Il me semble qu'il convient de réfléchir à plusieurs axes pour traiter ces questions, et tout d'abord développer les capacités d'accueil des dispositifs généralistes d'hébergement ; on s'aperçoit en effet que les usagers de drogues, lorsqu'ils sont stigmatisés comme tels, ont beaucoup de mal à intégrer les CHRS ou les lits de stabilisation.

Il faut donc renforcer leurs compétences, par la formation des personnels et par l'incitation, pour que toute personne qui en a besoin puisse accéder à un dispositif d'hébergement adapté qui ne soit pas nécessairement spécialisé mais de droit commun.

On doit également développer des passerelles permettant l'accès des personnes en situation de sur-exclusion ou de sur-stigmatisation - les femmes, les plus jeunes, les usagers vieillissants, les personnes sortant de prison… Organiser de telles passerelles suppose un maillage des outils de la prévention, du soin et de la réduction des risques pour conduire ces personnes vers les dispositifs auxquels elles peuvent prétendre.

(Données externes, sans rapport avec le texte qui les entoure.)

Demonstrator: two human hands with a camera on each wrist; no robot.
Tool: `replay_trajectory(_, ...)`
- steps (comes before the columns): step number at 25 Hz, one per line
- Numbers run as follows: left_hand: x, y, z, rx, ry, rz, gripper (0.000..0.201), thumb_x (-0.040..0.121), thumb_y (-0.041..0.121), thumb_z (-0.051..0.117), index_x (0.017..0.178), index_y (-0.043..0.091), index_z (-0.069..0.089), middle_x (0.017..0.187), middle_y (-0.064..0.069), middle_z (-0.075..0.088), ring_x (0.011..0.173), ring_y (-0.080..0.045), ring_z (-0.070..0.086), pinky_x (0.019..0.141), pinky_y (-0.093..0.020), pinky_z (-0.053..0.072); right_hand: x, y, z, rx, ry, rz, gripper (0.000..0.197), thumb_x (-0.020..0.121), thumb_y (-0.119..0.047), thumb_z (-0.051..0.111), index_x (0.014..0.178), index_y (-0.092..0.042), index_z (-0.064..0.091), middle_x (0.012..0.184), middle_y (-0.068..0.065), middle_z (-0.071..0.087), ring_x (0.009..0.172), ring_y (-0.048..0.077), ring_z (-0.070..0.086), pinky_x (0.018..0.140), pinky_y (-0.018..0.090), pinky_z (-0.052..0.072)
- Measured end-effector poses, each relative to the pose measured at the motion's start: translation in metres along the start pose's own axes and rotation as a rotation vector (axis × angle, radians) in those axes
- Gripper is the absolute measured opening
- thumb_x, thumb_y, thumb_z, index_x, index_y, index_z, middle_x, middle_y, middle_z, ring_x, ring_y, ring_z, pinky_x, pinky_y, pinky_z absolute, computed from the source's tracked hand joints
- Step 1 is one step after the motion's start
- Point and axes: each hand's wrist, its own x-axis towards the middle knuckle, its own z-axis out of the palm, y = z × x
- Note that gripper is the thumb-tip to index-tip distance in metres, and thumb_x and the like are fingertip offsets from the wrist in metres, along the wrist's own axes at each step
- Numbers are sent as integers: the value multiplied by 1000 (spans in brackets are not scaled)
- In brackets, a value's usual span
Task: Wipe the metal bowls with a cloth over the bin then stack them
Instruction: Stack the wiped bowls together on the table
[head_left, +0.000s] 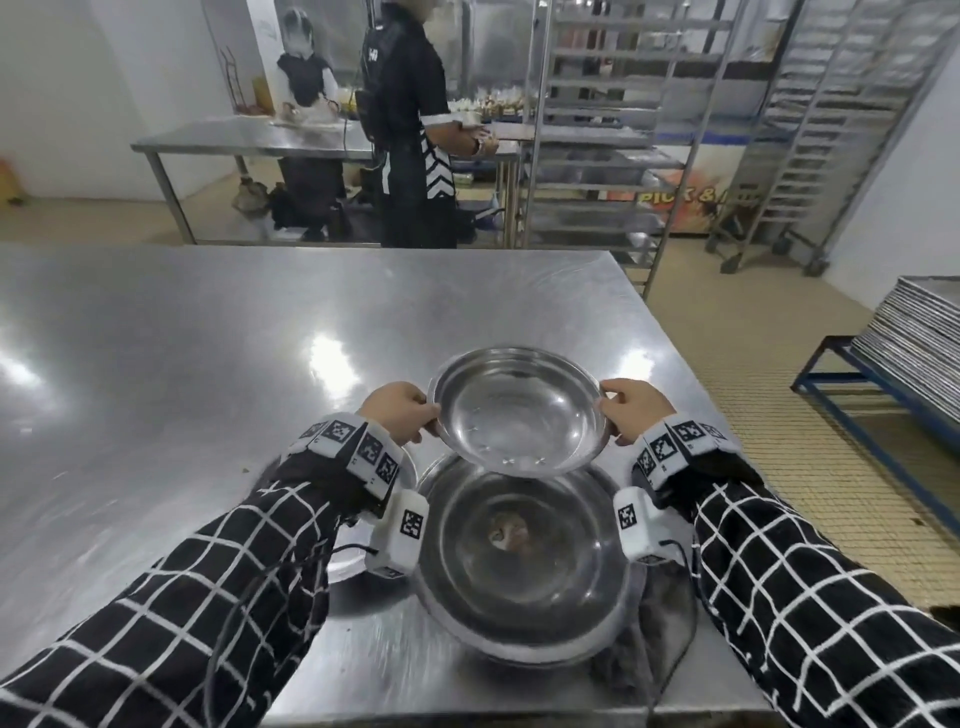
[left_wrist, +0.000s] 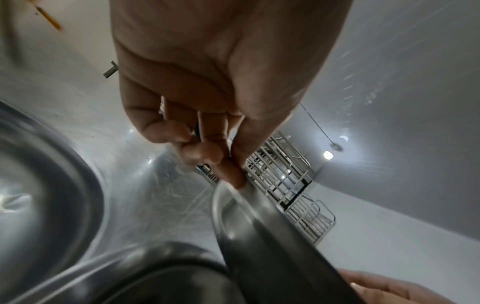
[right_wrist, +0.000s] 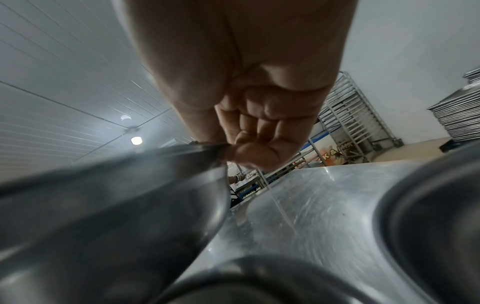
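A shiny metal bowl (head_left: 519, 410) hangs in the air above the steel table (head_left: 182, 338), tilted toward me. My left hand (head_left: 402, 413) pinches its left rim and my right hand (head_left: 631, 410) pinches its right rim. In the left wrist view the left hand (left_wrist: 231, 162) grips the bowl's rim (left_wrist: 249, 207). The right hand (right_wrist: 233, 148) clamps the bowl's edge (right_wrist: 130, 185) in the right wrist view. Below the held bowl, a larger metal bowl (head_left: 524, 561) rests on the table. A grey cloth (head_left: 660, 634) lies by its right side.
Another metal bowl (head_left: 358, 571) sits partly hidden under my left forearm. The table's right edge drops to a tiled floor. A stack of metal trays (head_left: 914, 343) sits on a blue frame at the right. Two people stand at a far table, with tray racks (head_left: 597, 130) beyond.
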Motion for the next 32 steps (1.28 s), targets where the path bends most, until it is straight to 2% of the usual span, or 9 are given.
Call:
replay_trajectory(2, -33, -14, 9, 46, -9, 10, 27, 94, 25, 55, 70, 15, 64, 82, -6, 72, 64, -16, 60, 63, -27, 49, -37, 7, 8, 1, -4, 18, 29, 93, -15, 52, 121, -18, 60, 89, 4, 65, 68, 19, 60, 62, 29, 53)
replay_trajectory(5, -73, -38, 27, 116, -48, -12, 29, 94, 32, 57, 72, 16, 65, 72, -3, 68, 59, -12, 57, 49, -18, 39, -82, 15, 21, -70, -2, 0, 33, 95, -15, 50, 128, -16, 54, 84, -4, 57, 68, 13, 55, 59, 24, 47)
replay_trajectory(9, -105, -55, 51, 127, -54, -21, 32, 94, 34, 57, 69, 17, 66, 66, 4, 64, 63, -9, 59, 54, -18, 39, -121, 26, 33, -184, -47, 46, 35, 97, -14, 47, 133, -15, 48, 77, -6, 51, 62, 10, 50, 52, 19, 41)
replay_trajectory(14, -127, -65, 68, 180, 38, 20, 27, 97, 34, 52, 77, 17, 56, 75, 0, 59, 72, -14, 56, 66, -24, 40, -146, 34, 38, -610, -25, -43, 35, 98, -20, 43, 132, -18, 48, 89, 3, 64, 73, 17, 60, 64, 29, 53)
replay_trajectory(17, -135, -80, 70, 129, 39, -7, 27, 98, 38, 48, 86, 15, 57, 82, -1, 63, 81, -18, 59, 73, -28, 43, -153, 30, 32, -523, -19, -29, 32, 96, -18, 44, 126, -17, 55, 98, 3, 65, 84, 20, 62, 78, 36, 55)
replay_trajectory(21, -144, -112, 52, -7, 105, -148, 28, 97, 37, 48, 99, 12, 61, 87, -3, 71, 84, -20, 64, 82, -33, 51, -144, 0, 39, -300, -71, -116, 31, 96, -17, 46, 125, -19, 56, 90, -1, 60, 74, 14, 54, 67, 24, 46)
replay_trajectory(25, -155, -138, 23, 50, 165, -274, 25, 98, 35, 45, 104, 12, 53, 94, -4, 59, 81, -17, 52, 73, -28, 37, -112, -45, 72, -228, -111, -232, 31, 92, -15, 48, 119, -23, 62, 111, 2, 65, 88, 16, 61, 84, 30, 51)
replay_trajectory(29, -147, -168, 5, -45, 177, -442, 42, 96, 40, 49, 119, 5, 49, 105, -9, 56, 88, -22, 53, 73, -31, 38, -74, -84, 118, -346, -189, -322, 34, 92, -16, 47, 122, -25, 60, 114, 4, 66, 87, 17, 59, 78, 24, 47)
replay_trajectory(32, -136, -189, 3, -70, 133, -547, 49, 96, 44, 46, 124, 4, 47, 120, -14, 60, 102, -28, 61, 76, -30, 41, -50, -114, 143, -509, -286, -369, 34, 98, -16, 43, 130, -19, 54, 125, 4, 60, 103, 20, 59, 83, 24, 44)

Il faut aussi repenser les schémas régionaux prévus par la loi de 2002 relative à la rénovation de l'action sociale et médico-sociale. Certains établissements doivent pouvoir avoir une compétence régionale ou nationale, comme les communautés thérapeutiques. Les établissements dotés de spécificités devraient aussi pouvoir bénéficier d'un recrutement national identifié comme tel.

Enfin, il faut insister sur le fait qu'il n'existe aujourd'hui ni programmations ni moyens dans le champ médico-social des addictions. Or, le médico-social paraît incontournable dans l'accompagnement des usagers.

Je pense qu'il faut veiller aussi à ce que ces problématiques figurent dans les priorités des conférences territoriales, où la question pèse très peu dans le dispositif de santé. Il est important que la question des addictions soit prise en compte à sa juste valeur, les budgets de l'addictologie pesant relativement peu au regard des budgets de la santé mais les conséquences des addictions étant potentiellement lourdes en matière de santé et de société.